=== Task input ===

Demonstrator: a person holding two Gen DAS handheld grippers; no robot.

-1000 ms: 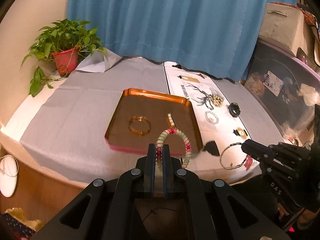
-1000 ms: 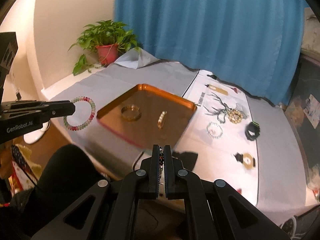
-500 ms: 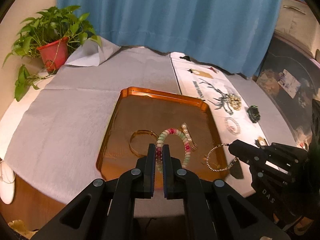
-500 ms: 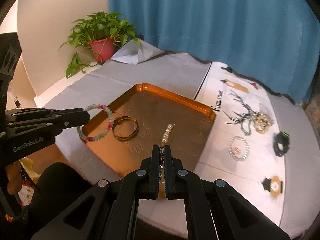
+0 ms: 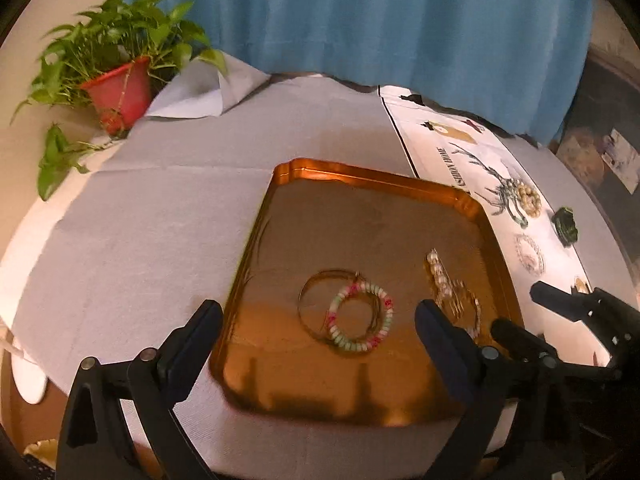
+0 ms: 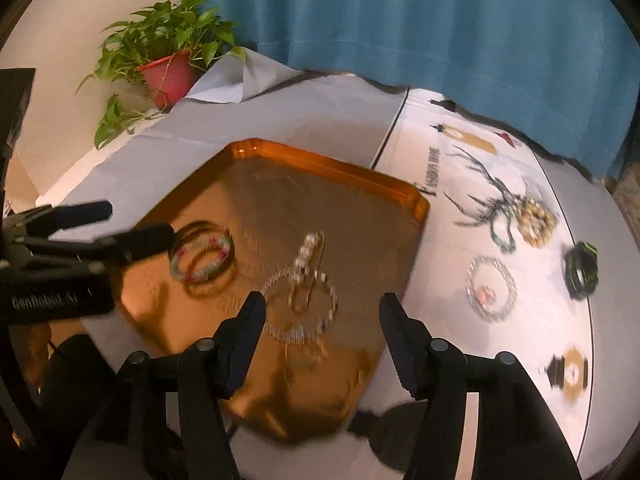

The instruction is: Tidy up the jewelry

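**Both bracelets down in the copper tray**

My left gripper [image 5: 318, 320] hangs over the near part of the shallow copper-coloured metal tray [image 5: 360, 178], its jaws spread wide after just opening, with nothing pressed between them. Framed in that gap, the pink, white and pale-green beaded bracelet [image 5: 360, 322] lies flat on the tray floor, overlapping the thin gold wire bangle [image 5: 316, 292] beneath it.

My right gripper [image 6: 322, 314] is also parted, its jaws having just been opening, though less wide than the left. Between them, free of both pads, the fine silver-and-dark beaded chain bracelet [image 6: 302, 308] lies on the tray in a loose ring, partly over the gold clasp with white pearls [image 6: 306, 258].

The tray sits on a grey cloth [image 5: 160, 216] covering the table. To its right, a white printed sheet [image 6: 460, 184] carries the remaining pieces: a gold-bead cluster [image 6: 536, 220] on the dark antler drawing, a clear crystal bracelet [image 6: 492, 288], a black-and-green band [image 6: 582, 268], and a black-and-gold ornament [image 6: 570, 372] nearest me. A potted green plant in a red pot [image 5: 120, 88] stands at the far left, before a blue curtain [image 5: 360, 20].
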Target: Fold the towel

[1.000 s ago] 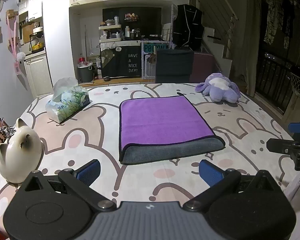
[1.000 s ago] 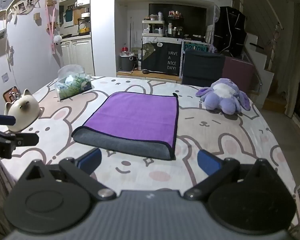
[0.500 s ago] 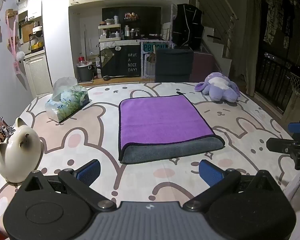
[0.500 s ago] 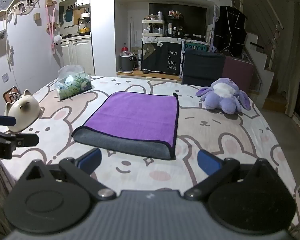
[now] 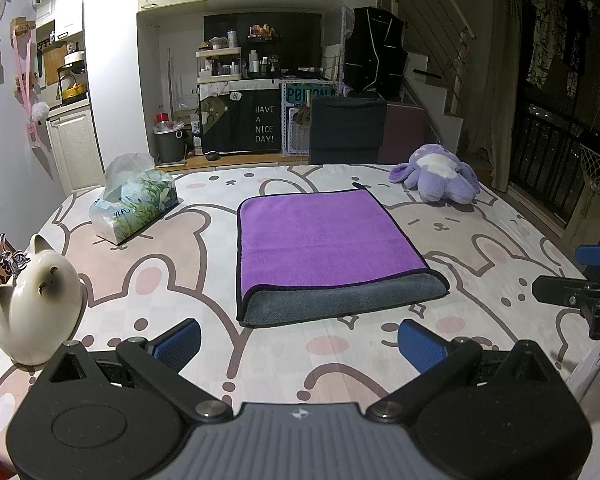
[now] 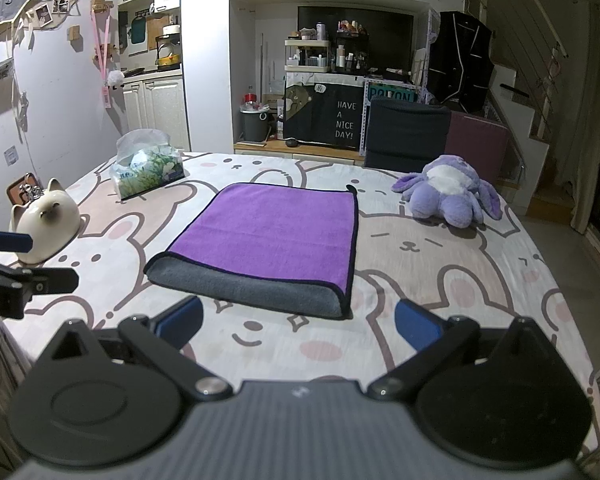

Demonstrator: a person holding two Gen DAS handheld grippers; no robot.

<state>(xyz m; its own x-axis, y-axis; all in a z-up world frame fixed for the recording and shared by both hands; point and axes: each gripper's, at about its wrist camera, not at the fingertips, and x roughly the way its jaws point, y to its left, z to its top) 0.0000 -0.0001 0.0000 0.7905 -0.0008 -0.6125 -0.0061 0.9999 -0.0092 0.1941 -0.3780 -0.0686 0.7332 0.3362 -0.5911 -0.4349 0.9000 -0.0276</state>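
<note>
A purple towel (image 5: 328, 236) lies folded over once on the worktop (image 5: 204, 240) — grey underside showing along its near edge. Left claw (image 5: 299, 342) and right claw (image 6: 299, 326) hover short of it, both spread wide and empty — further folds may remain.

Dim indoor light, fisheye-warped edges
</note>
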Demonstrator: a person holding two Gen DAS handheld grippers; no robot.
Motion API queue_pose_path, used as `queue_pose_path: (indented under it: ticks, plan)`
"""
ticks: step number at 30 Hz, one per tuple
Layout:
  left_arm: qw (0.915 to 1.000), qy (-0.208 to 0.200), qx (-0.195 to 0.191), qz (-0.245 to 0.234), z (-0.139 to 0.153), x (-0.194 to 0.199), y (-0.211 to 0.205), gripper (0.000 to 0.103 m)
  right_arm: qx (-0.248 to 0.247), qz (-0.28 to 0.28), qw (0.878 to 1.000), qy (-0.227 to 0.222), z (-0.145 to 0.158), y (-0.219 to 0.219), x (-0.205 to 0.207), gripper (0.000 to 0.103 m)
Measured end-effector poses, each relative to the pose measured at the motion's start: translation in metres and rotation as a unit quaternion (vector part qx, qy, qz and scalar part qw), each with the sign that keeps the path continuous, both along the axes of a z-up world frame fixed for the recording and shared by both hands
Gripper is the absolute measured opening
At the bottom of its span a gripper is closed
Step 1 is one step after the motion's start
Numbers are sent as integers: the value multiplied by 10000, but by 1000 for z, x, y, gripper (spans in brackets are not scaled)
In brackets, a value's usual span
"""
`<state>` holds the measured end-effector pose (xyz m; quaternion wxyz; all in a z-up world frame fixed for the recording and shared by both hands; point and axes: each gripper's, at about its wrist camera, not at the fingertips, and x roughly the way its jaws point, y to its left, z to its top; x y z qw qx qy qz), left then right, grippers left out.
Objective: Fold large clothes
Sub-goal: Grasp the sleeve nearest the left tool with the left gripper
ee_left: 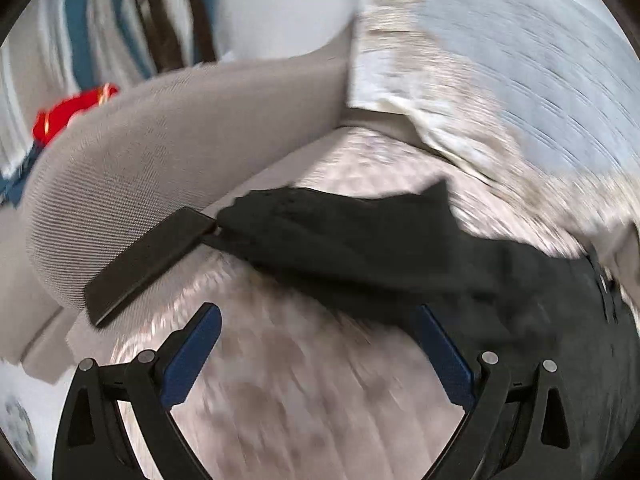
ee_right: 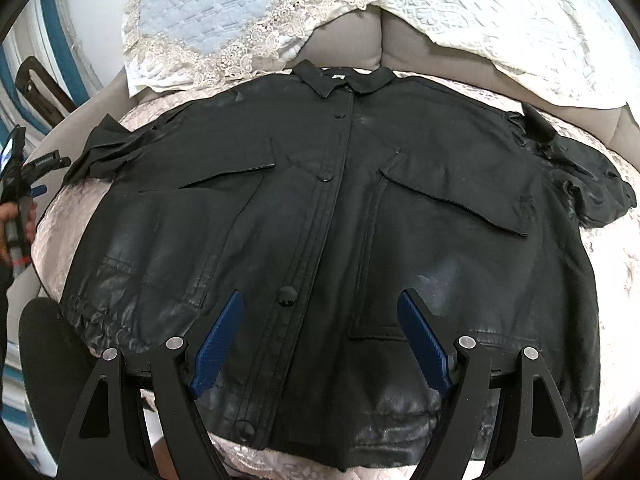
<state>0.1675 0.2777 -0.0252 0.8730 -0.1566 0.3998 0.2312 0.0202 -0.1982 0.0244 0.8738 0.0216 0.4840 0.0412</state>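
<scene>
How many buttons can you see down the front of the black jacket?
4 on the black jacket, all along its placket: button near collar, chest button, waist button, hem button. None visibly hidden.

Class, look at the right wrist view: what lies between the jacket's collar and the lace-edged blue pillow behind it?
In the right wrist view, only a narrow strip of grey sofa cushion separates the black jacket collar from the lace-edged blue pillow.
</scene>
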Motion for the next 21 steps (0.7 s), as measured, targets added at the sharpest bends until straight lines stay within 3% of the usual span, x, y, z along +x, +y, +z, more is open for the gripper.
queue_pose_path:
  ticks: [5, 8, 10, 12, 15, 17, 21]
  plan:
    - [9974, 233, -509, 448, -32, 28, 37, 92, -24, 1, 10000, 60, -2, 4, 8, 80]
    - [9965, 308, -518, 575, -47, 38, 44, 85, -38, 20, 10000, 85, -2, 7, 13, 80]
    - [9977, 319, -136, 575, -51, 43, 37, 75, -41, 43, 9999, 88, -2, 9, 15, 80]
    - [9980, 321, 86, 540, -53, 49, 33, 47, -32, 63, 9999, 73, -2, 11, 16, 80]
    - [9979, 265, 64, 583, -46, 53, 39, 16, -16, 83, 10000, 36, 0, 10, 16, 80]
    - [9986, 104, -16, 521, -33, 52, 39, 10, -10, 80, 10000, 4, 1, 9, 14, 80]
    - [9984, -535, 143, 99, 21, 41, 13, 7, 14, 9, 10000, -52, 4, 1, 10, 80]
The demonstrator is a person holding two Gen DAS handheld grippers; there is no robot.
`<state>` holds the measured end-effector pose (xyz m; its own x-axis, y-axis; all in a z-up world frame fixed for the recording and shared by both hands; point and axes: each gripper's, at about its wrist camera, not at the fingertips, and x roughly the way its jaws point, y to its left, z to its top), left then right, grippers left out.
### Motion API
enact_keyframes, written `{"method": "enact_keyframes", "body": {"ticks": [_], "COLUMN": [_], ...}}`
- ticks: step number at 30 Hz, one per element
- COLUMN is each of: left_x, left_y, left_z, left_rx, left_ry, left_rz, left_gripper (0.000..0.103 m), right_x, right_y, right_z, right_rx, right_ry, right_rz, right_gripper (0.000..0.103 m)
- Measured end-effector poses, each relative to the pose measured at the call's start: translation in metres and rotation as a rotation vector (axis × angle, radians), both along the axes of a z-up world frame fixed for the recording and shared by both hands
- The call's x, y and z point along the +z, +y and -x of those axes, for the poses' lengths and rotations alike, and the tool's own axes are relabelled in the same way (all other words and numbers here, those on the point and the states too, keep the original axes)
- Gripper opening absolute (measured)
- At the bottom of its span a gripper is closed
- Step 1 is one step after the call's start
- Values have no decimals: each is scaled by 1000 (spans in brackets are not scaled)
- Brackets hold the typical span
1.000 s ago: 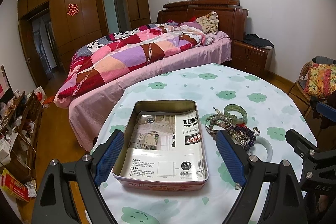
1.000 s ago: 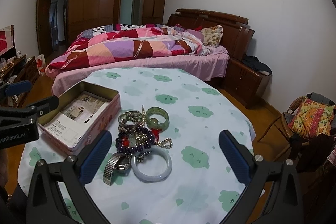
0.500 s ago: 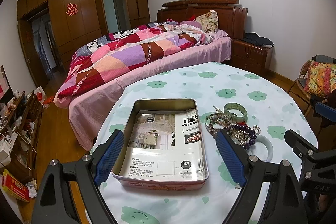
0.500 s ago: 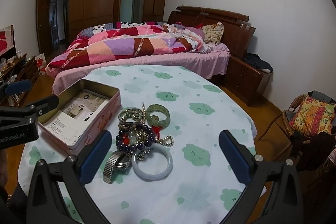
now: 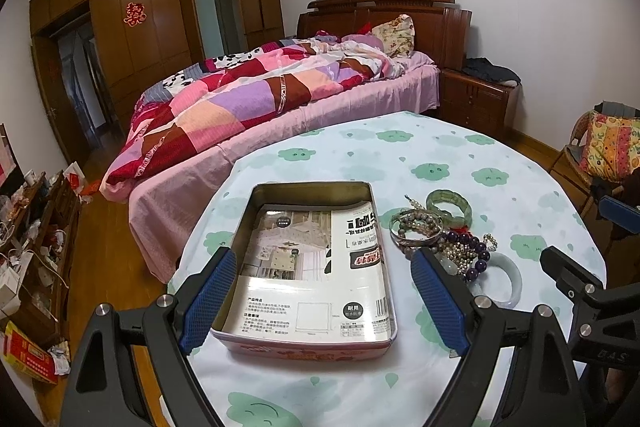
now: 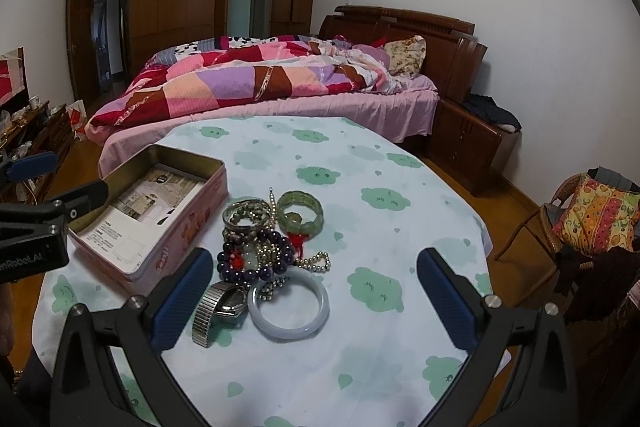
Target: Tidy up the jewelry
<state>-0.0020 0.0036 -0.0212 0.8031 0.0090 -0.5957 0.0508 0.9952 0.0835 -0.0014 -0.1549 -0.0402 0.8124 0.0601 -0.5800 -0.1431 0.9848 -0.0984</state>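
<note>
Right gripper (image 6: 312, 291) spread wide, empty, above the jewelry pile (image 6: 268, 251) on the round table (image 6: 400, 347). Pile: pale bangle (image 6: 289, 303), metal-band watch (image 6: 218, 305), purple bead bracelet (image 6: 252, 259), green bangle (image 6: 300, 211), silver bangle (image 6: 245, 213), all touching or overlapping. Left gripper (image 5: 324, 301) also spread, empty, straddling the near end of the open tin (image 5: 312, 259), just left of the pile. Tin holds only a printed sheet (image 5: 316, 271).
</note>
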Motion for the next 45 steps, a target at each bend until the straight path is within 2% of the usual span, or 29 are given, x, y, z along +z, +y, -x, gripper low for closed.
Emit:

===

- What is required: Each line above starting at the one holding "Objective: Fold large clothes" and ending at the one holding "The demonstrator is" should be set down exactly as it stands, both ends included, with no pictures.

- Solution:
Objective: Fold large clothes
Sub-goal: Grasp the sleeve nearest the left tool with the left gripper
ee_left: 
ee_right: 
<state>0.1675 0.2777 -0.0252 0.8730 -0.1566 0.3998 0.2312 0.0202 -0.1982 0.0244 0.8738 0.0216 0.4840 0.0412</state>
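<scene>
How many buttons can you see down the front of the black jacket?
4 on the black jacket, all along its placket: button near collar, chest button, waist button, hem button. None visibly hidden.

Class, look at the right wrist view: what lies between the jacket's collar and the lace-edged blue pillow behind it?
In the right wrist view, only a narrow strip of grey sofa cushion separates the black jacket collar from the lace-edged blue pillow.
</scene>
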Motion for the next 21 steps (0.7 s), as measured, targets added at the sharpest bends until straight lines stay within 3% of the usual span, x, y, z along +x, +y, +z, more is open for the gripper.
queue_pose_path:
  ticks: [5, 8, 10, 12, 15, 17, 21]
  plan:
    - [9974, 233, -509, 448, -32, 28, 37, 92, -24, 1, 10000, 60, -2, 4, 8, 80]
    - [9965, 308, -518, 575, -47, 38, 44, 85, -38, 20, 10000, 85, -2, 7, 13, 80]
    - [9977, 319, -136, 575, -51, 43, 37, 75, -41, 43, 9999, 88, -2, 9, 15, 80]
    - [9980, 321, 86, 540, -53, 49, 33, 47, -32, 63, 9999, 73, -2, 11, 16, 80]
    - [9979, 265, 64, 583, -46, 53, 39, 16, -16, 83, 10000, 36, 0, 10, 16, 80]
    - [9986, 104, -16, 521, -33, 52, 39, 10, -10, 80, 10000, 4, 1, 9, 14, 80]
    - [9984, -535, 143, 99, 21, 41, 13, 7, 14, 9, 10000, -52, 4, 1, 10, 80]
The demonstrator is a person holding two Gen DAS handheld grippers; there is no robot.

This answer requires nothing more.